• **Work order**
Go through the records and show each line where the word "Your" occurs.

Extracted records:
━━━━━━

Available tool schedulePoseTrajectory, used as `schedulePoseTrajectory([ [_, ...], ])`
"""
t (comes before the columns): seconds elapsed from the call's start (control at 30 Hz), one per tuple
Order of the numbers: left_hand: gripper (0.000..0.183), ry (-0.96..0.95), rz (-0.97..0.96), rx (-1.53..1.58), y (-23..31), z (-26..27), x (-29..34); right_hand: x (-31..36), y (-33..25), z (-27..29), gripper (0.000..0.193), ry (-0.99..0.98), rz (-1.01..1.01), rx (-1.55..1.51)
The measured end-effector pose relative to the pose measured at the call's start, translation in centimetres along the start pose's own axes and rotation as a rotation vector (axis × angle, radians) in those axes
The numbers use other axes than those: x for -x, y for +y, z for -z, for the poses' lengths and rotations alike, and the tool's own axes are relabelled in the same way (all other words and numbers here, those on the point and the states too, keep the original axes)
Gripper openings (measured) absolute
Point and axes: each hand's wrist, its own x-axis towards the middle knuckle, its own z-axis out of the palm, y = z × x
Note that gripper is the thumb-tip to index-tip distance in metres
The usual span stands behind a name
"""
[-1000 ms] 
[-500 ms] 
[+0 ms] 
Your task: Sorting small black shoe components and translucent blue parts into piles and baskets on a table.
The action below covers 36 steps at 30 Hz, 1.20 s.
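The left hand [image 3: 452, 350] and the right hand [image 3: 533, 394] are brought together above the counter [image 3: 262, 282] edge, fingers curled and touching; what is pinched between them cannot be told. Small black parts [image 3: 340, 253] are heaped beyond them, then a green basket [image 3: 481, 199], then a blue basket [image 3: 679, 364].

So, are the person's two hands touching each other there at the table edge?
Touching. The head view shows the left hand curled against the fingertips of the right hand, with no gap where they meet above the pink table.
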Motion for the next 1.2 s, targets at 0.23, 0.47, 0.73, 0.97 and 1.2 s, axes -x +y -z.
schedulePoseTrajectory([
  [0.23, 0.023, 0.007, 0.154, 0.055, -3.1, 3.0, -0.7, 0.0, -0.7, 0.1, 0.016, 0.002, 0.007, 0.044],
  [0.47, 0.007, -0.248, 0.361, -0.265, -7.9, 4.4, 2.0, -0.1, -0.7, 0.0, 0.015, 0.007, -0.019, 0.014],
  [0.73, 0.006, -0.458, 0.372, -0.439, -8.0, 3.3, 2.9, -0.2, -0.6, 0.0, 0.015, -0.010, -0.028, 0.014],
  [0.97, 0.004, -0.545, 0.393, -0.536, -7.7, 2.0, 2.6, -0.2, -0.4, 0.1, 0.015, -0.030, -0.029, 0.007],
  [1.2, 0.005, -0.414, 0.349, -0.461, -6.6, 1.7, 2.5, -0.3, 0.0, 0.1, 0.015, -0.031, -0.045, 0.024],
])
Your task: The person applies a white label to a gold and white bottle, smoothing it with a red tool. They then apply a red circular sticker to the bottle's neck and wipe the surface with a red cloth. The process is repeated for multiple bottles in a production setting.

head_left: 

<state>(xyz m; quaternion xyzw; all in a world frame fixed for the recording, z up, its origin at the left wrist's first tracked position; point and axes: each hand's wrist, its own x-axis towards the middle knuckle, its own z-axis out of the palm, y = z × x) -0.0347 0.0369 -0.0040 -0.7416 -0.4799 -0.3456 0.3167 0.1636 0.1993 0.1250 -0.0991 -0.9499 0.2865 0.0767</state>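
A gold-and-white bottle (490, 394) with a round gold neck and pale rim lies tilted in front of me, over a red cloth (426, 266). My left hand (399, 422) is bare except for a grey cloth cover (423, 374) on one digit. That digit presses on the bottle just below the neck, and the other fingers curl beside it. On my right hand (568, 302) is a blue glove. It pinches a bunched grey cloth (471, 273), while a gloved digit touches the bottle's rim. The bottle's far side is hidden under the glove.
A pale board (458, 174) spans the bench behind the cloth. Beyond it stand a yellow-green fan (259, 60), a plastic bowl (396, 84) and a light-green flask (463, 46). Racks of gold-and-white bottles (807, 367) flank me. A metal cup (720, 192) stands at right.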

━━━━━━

• **Task solution**
Your task: Sorting small black shoe components and translucent blue parts into piles and baskets on a table.
Your task: The person applies a white label to a gold and white bottle, smoothing it with a red tool. They then apply a red circular sticker to the bottle's neck and wipe the surface with a red cloth. The process is repeated for multiple bottles in a production setting.

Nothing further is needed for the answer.